The points from the Vuelta a España are banked and Movistar have plenty to cheer about. For Israel-PremierTech things are doomed as they’re now further adrift from 18th place and security than they have been all season. Team owner Sylvan Adams is threatening to sue if the rules are rewritten.
What’s Changed Since Last Week?
- No change with Alpecin-Deceuninck and Arkéa-Samsic up for promotion, Lotto-Soudal and Israel-PremierTech facing relegation
- Automatic invites to the grand tours next year would go to Lotto-Soudal and Total Energies
- It’s been a big update with Quick-Step banking 1,898 points from the Vuelta a España and more. Yes first on GC in the Vuelta is 850 points but you don’t win a grand tour in isolation, there are the stage wins, placings and points for wearing the leader’s jersey along the way: Evenepoel collected 1,428.5 from the Vuelta.
- Movistar got 1198 points thanks to Mas finishing second in the Vuelta and his placings too, 844 in total; but also Ivan Garcia Cortina’s fifth place in Québec
- BikeExchange-Jayco were right to worry about Simon Yate’s exit from the Vuelta but get 720 points in part thanks to Michael Matthews in Québec and Dylan Groenewegen in Fourmies.

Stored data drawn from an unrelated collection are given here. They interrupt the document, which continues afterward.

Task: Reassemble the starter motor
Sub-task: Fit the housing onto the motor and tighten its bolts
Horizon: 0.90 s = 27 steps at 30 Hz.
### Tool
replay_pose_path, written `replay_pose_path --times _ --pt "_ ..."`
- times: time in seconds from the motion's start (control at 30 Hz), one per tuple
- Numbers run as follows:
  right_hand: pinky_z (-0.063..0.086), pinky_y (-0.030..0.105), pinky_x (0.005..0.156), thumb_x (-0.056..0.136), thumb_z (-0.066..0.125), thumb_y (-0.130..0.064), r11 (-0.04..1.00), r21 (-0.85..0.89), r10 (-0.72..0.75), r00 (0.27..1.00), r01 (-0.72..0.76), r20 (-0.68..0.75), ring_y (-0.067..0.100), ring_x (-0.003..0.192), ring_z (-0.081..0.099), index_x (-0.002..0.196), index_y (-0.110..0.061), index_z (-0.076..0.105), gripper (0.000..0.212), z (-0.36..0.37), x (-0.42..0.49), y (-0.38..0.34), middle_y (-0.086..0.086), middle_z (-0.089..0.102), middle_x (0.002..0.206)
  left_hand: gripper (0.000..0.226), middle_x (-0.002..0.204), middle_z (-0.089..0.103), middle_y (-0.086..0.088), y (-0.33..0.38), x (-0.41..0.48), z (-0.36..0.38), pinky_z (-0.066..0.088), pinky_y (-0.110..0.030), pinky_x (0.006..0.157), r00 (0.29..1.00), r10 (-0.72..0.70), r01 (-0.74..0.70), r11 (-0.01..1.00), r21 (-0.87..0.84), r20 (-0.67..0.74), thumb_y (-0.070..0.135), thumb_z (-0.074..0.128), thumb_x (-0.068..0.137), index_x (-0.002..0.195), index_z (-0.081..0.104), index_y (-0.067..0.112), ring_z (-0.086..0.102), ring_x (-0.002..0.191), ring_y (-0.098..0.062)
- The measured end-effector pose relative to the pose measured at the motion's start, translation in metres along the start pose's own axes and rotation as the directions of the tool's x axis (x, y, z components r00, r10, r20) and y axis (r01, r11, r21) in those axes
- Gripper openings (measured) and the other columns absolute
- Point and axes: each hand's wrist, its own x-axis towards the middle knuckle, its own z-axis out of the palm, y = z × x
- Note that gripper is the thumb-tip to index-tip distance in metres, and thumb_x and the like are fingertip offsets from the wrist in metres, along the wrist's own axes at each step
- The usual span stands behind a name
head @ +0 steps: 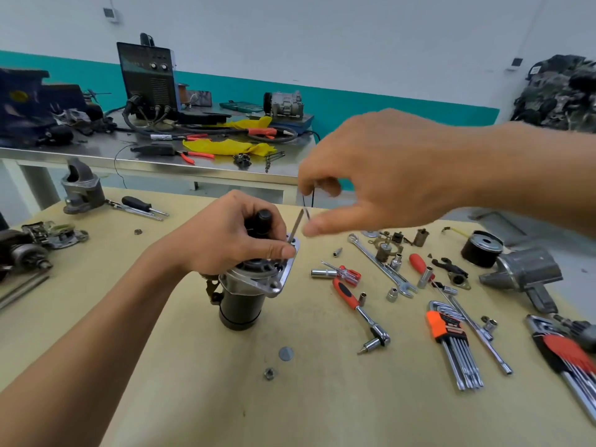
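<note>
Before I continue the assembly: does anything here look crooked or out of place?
The thin bolt in the flange of the starter motor leans to the right instead of standing straight. A loose nut and a small disc lie on the table before it.

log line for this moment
bolt: in flange hole | left hand: grips motor | right hand: over bolt, grip unclear

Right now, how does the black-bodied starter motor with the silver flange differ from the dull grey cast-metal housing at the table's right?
The black-bodied starter motor stands upright; the dull grey cast-metal housing lies on its side. The left hand grips the motor's top; no hand touches the housing. The motor is black with a bright flange; the housing is grey throughout. Both rest on the tan table.
</note>
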Motion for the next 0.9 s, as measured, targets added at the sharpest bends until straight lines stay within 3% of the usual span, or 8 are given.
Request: replay_pose_path --times 0.13,0.23,0.33,0.47,0.6,0.67,0.77,0.9 --pt "0.038 0.030 0.068 0.089 0.015 -0.062 0.952 -0.232 -0.180 0.978 0.200 0.104 0.014 0.103 0.053 0.118 -0.029 0.059 0.063 0.001 0.003 0.000 -0.011 0.058 0.102 0.020 0.069 0.069 0.003 0.000 0.005 0.001 0.051 -0.024 0.062 1.000 -0.007 0.007 1.000 0.011 0.010 0.035 0.082 0.075 0.076 0.071 0.019 0.064 0.064 -0.014" --pt "0.045 0.037 0.062 0.094 0.012 -0.056 0.968 -0.185 -0.164 0.986 0.168 0.033 0.021 0.078 0.055 0.087 -0.023 0.058 0.057 0.009 0.012 -0.007 -0.003 0.055 0.078 0.024 0.069 0.068 0.003 0.000 0.004 0.000 0.052 -0.029 0.060 1.000 0.000 0.000 1.000 -0.006 0.013 0.039 0.085 0.075 0.077 0.070 0.021 0.064 0.064 -0.017" --pt "0.034 0.027 0.048 0.107 0.035 -0.037 0.988 0.122 0.098 0.995 -0.095 -0.018 0.013 0.053 0.038 0.063 -0.019 0.045 0.048 0.026 0.029 -0.007 -0.001 0.043 0.059 0.029 0.075 0.070 -0.005 0.000 0.002 -0.001 0.056 -0.045 0.069 1.000 0.014 -0.014 1.000 0.005 0.021 0.041 0.085 0.075 0.081 0.071 0.015 0.067 0.072 -0.028" --pt "0.025 0.018 0.036 0.101 0.052 -0.028 0.381 0.736 0.429 0.812 -0.560 0.396 0.010 0.041 0.036 0.069 -0.010 0.061 0.037 0.037 0.039 0.001 -0.004 0.047 0.047 0.022 0.074 0.071 -0.003 0.000 0.003 -0.002 0.055 -0.039 0.067 1.000 0.007 -0.007 1.000 0.008 0.022 0.039 0.080 0.074 0.076 0.071 0.019 0.067 0.070 -0.024" --pt "0.044 0.021 0.057 0.101 0.046 -0.051 0.963 0.245 0.135 0.988 -0.114 -0.074 0.004 0.064 0.056 0.092 -0.019 0.071 0.041 0.035 0.022 0.017 -0.011 0.063 0.073 0.022 0.074 0.071 -0.005 -0.002 0.005 -0.003 0.055 -0.041 0.068 0.999 0.014 -0.014 1.000 0.007 0.045 0.036 0.080 0.077 0.078 0.071 0.016 0.067 0.070 -0.026" --pt "0.043 0.029 0.067 0.098 0.036 -0.059 0.991 -0.029 -0.134 0.984 0.132 -0.116 0.013 0.089 0.058 0.111 -0.022 0.069 0.051 0.024 0.015 0.022 -0.007 0.065 0.094 0.026 0.074 0.070 -0.004 -0.003 0.005 -0.004 0.055 -0.039 0.068 0.998 0.028 -0.028 1.000 0.001 0.058 0.039 0.083 0.077 0.080 0.071 0.016 0.067 0.070 -0.025" --pt "0.036 0.031 0.064 0.097 0.027 -0.057 0.951 -0.225 -0.214 0.977 0.211 0.013 0.020 0.098 0.053 0.111 -0.019 0.066 0.056 0.017 0.014 0.022 -0.003 0.062 0.096 0.028 0.075 0.071 -0.004 -0.005 0.005 -0.006 0.056 -0.035 0.066 0.997 0.036 -0.036 0.999 0.001 0.065 0.043 0.081 0.075 0.079 0.072 0.017 0.068 0.070 -0.023" --pt "0.040 0.033 0.056 0.102 0.038 -0.044 0.989 0.130 0.063 0.996 -0.071 0.064 0.010 0.053 0.044 0.070 -0.009 0.061 0.053 0.025 0.015 0.000 0.001 0.049 0.059 0.030 0.076 0.071 -0.004 -0.008 0.006 -0.008 0.056 -0.034 0.067 0.998 0.039 -0.038 0.999 -0.019 0.041 0.045 0.082 0.074 0.078 0.071 0.017 0.068 0.070 -0.024"
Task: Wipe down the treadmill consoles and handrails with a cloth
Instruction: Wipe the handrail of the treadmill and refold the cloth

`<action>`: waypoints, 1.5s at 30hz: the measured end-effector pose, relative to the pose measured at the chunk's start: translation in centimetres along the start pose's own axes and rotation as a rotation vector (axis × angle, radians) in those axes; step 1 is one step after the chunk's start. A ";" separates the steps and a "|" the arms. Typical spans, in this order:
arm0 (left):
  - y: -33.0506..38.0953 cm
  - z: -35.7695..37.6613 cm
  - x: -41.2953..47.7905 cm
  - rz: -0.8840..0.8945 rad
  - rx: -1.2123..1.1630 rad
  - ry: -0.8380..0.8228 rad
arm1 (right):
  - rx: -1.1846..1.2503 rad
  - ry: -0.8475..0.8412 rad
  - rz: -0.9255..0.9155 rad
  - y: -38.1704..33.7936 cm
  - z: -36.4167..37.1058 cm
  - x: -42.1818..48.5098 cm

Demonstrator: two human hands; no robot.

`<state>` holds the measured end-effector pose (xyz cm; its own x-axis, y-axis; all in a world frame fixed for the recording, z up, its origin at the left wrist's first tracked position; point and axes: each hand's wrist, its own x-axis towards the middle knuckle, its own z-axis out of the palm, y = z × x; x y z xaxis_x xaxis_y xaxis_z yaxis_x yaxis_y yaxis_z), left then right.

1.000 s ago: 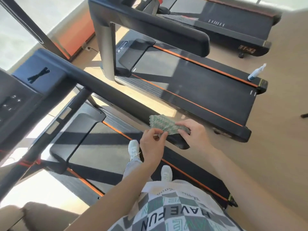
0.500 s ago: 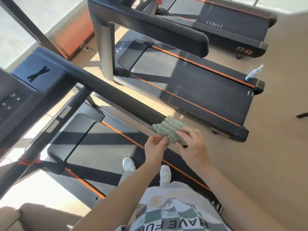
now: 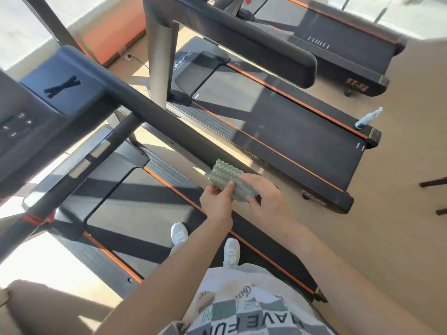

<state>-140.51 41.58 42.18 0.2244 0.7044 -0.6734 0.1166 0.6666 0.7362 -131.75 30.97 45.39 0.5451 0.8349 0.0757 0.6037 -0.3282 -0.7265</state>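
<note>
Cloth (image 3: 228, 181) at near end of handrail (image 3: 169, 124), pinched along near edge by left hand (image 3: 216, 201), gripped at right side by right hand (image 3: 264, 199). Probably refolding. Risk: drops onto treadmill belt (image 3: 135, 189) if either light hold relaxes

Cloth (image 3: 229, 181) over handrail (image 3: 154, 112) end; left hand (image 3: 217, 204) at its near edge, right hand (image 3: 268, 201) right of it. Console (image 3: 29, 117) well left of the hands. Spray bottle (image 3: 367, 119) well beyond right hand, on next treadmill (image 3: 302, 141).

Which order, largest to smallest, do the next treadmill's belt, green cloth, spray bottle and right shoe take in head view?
1. next treadmill's belt
2. green cloth
3. right shoe and spray bottle: alike, bottle farther, unranked
</note>
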 end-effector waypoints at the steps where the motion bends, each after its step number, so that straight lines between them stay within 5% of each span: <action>1: 0.1 -0.2 0.6 -0.007 -0.011 0.031 | -0.036 0.016 -0.028 0.1 0.2 0.3; 11: 7.0 -6.1 8.0 0.032 0.053 0.536 | -0.283 -0.044 0.101 -0.4 2.2 2.7; 17: 7.1 -2.3 5.9 0.060 -0.145 0.146 | -0.292 -0.055 0.102 0.2 2.0 3.2; 24: 3.2 -2.4 3.1 0.110 -0.094 -0.045 | -0.270 -0.017 0.064 1.0 1.8 3.4; 38: 11.5 -5.3 10.9 0.345 -0.072 0.160 | -0.156 -0.047 0.052 2.0 1.1 3.6; 45: 15.0 -6.3 15.2 0.280 -0.026 0.258 | -0.135 -0.056 0.027 2.3 0.9 3.6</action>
<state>-141.43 63.81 42.56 -0.0072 0.8960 -0.4439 0.0603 0.4435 0.8942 -128.91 33.66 43.38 0.5311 0.8472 0.0162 0.6638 -0.4041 -0.6293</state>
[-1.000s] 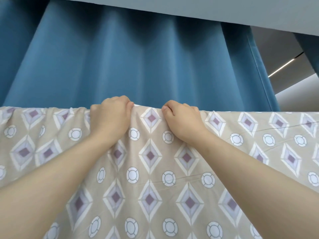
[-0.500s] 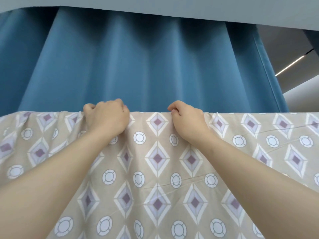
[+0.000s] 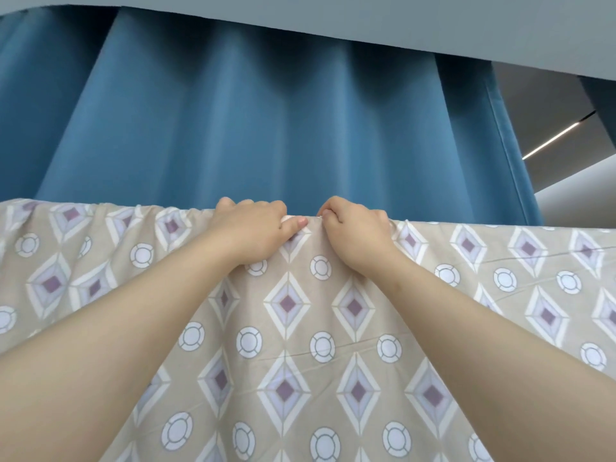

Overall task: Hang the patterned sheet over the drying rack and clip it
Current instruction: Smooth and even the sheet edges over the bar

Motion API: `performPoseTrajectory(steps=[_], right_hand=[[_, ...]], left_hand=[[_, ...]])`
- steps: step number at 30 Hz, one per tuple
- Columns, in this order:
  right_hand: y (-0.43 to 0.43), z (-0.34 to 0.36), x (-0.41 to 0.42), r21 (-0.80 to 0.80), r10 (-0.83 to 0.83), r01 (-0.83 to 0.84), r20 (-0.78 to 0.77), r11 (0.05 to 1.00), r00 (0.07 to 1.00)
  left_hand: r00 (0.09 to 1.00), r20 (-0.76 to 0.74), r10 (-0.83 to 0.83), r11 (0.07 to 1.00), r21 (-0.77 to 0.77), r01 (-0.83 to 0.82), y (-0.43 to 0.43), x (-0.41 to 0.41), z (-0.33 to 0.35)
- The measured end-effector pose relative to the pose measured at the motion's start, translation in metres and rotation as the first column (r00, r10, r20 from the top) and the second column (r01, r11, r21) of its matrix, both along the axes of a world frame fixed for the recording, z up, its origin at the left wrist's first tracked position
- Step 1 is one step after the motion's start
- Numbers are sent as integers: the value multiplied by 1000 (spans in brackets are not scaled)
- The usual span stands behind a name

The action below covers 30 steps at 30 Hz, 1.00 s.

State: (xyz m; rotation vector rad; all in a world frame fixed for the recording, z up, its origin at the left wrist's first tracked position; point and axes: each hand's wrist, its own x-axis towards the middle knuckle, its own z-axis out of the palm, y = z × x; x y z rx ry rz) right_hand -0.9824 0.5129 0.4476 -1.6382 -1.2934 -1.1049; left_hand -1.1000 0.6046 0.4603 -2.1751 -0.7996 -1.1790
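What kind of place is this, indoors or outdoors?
Most likely an indoor room, perhaps a laundry or drying corner. A tall blue curtain hangs behind, a grey ceiling with a strip light is overhead, and a patterned sheet is draped over a support that is hidden.

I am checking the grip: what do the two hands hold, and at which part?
Both the left hand and the right hand grip the sheet at its top fold, close together, fingers curled over the edge.
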Motion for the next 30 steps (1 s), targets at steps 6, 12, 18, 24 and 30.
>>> performPoseTrajectory(steps=[6,12,18,24,30], right_hand=[[-10,-1,3,-83,-77,80,39,993,996],[-9,-2,6,-63,-28,31,57,998,998],[-9,-1,5,-11,62,-63,-86,998,994],[-15,-5,9,33,114,-112,-56,993,992],[-13,-2,12,63,94,-93,-15,994,995]], left_hand=[[989,128,71,997,33,-76,7,-20,-15],[981,188,42,995,-100,-23,18,-41,-9],[937,229,-265,949,-108,295,-4,-16,-5],[862,323,-391,896,-80,436,-12,-4,-3],[875,301,-380,919,17,394,-12,-7,-2]])
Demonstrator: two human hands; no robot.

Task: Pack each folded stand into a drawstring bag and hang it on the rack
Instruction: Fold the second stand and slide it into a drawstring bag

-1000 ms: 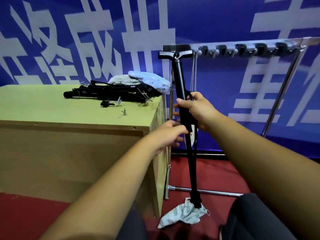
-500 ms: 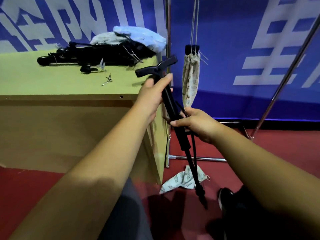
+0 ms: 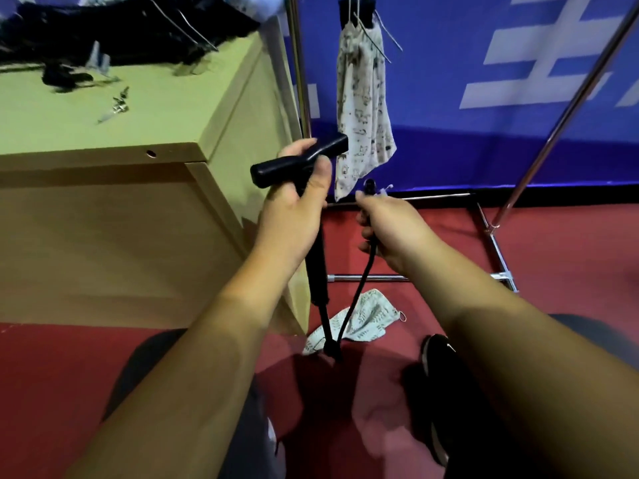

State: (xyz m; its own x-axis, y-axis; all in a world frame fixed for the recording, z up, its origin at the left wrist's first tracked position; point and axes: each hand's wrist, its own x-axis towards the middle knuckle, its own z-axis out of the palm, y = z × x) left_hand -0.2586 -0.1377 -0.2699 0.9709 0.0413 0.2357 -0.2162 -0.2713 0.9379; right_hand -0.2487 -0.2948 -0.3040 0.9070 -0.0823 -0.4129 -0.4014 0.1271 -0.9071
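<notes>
- Stand: black, near upright beside the tabletop, its foot at a patterned drawstring bag lying on the red floor.
- Left hand: curled round the shaft under the T-handle.
- Right hand: grips the stand's thin side rod.
- Second bag: hangs from the rack.

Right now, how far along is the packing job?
Done: one filled drawstring bag hangs from the rack. In hand: the left hand grips a black stand by its handle, the right hand holds its thin loose part; not yet bagged. Left: a flat bag lies on the floor, and more black stands wait on the table.
</notes>
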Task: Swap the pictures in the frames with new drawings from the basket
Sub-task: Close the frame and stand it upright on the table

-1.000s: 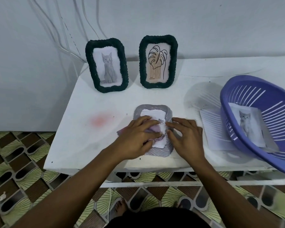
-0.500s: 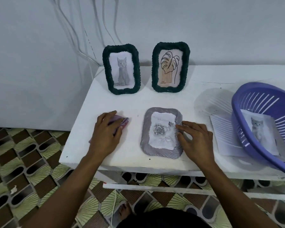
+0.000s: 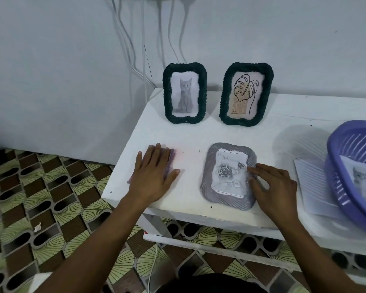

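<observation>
A grey woven frame [image 3: 209,187] lies flat on the white table [image 3: 199,132], with a rose drawing [image 3: 228,174] in its opening. My right hand [image 3: 273,187] rests on the frame's right edge, fingertips touching the drawing. My left hand [image 3: 154,176] lies flat, fingers spread, on a pinkish-purple picture [image 3: 172,157] at the table's left front. Two dark green frames stand at the back: one with a cat picture [image 3: 184,93], one with a leaf drawing [image 3: 246,94]. A purple basket [image 3: 344,176] at the right holds a cat drawing [image 3: 361,178].
A lined white sheet [image 3: 311,187] lies partly under the basket. White cables [image 3: 133,49] hang down the wall behind the table's left corner. The table's left edge drops to a patterned tile floor [image 3: 40,208].
My left hand carried the pinkish picture away from the grey frame to the left and now presses it flat on the table. The rose drawing is uncovered. The camera view shifted left.
</observation>
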Demonstrator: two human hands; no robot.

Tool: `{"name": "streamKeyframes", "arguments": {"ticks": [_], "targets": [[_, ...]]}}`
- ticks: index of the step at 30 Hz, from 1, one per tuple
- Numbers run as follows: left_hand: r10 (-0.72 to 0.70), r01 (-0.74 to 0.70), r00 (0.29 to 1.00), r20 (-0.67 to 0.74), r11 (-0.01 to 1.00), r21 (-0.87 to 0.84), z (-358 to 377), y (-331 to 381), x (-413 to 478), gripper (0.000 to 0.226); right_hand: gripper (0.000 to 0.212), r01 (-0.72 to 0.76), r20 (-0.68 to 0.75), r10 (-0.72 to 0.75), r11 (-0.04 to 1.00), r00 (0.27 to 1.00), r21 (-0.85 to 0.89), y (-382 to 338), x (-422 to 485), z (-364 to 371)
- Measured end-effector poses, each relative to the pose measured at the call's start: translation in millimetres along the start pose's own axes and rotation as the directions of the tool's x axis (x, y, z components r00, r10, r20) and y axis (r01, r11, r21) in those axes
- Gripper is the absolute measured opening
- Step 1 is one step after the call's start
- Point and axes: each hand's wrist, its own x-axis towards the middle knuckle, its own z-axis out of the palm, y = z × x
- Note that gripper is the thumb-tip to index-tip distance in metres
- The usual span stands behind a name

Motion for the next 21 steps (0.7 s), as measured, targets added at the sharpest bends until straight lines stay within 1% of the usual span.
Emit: {"name": "streamKeyframes", "arguments": {"ticks": [2,5,7,9,10,12,14,16,19,20,21], "targets": [[0.059,-0.06,0.998,-0.019,0.997,-0.047,-4,15,1,0.08,0.032,-0.005,0.015,0.005,1.0,1.0,-0.005,0,0,0],[0.175,-0.159,0.982,0.069,0.968,-0.196,1,48,4,0.08,0.033,-0.016,0.022,0.016,1.0,1.0,-0.011,-1,0,-1],[0.215,-0.18,0.972,0.092,0.939,-0.294,11,69,8,0.076,0.032,-0.033,0.022,0.033,0.999,0.999,0.016,-3,-1,-2],[0.231,-0.187,0.971,0.064,0.896,-0.402,17,85,11,0.07,0.031,-0.035,0.014,0.034,0.998,0.999,0.055,-5,-1,-3],[0.228,-0.186,0.973,0.035,0.867,-0.461,20,92,13,0.066,0.03,-0.036,0.009,0.036,0.997,0.999,0.071,-6,-1,-5],[0.171,-0.136,0.985,0.001,0.787,-0.602,21,100,15,0.056,0.031,-0.06,0.01,0.059,0.992,0.998,0.111,-7,0,-7],[0.113,-0.081,0.994,-0.003,0.693,-0.716,19,105,17,0.05,0.034,-0.106,0.039,0.1,0.972,0.994,0.209,-8,2,-11],[0.083,-0.064,0.996,-0.013,0.653,-0.754,18,109,18,0.05,0.035,-0.158,0.092,0.135,0.929,0.987,0.336,-9,6,-15],[0.039,-0.057,0.998,-0.042,0.604,-0.795,18,111,18,0.05,0.04,-0.186,0.126,0.144,0.873,0.981,0.45,-11,10,-18],[0.029,-0.055,0.998,-0.047,0.577,-0.815,16,110,17,0.05,0.043,-0.233,0.152,0.18,0.83,0.972,0.507,-14,11,-19],[0.02,-0.05,0.999,-0.047,0.55,-0.834,15,109,17,0.05,0.046,-0.305,0.195,0.234,0.76,0.952,0.574,-18,12,-21]]}}
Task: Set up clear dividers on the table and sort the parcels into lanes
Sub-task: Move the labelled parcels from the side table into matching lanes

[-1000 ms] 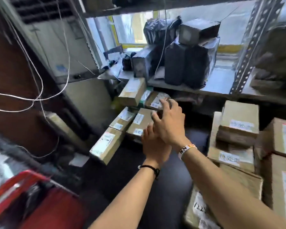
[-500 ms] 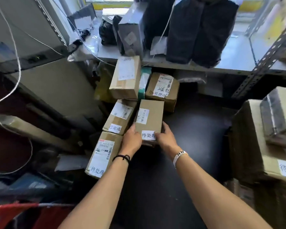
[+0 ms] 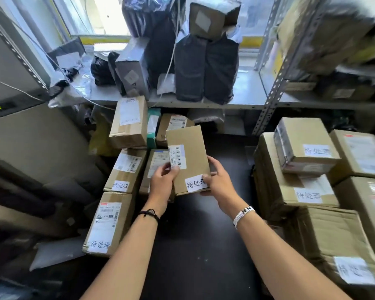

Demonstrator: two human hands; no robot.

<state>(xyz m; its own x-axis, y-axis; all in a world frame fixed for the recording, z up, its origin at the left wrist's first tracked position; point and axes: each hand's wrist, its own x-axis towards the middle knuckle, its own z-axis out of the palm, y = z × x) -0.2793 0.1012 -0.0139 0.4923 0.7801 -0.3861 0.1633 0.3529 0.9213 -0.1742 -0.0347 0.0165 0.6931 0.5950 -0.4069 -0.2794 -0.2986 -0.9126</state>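
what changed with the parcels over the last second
The left hand and right hand reached in, took hold of the labelled parcel at its near end and lifted it off the box beneath. The left row of boxes and the right stacks stayed put.

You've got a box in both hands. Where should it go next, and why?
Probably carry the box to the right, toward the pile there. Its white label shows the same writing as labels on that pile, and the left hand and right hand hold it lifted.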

- The three lowest scorers were Uno-X scored with zero, B&B 35 points and Total Energies 135 points but they’re not in the promotion/relegation contest to start with. Israel are, and they were fourth last with 138 points, chased by Cofidis on 244 and Lotto-Soudal with 255
The chart above shows the results of this all, look at the right with Movistar’s dark blue line bounding from 18th place to 14th. It’s good for them but it’s not guaranteed safety for them yet as there’s less than 500 points between them and Cofidis in 18th place, things remain close. But there’s now 700 points between Cofidis and Lotto-Soudal in 19th place, safety and relegation and with six weeks’ left of the season it’s going to be hard to close this. For Israel-PremierTech things look irredeemable as they’re 1,405 points adrift of 18th place, this gap is now wider than it has been all season.
Last week saw a story that the UCI could expand the World Tour to 20 teams, only for the UCI itself to issue a press release closing this down… although if we’re picky, not categorically ruling it out either. The expansion to 20 teams is something Israel team boss Sylvan Adams wants, it’s his main demand of the UCI in a joint interview with cyclingnews and Velonews, although this got somewhat drowned out by his bold calls to sue the UCI and even challenge Tour de France organisers ASO by creating a rival race. He’s threatening to sue the UCI and invoke force majeure, only typically this involves parties agreeing a force majeure clause in a contract and seemingly the World Tour rules have no such provision: you can’t just say “force majeure” out loud. Even if you tried, then men’s pro cycling, to the credit of many, did deliver on almost all the big races of 2020 so it’d be an argument to test in court but a hard one. As for establishing a rival race, well it’s an audacious idea and he probably doesn’t really mean it. But the irony is that as things stand Adams’ team will surely want a wildcard invitation from ASO next year.
Going to 20 teams in the World Tour could be a compromise but it’s not cost-free. First there’s rewriting the rules ex post which undermines the authority of a governing body. But there’s an impact on the other teams, there’s a paradox with teams wanting to be in the World Tour because of its restrictive nature and enforced scarcity, but if they face relegation then they want it to be a little less scarce. Other teams in the World Tour may not cheer this.
For all the possible criticisms of the structure of the sport, from the allocation of points to the World Tour calendar, the three year system and capping the World Tour at 18 teams, they’re the same for each team. The one thing that Adams has direct control over is his team and recruitment decisions.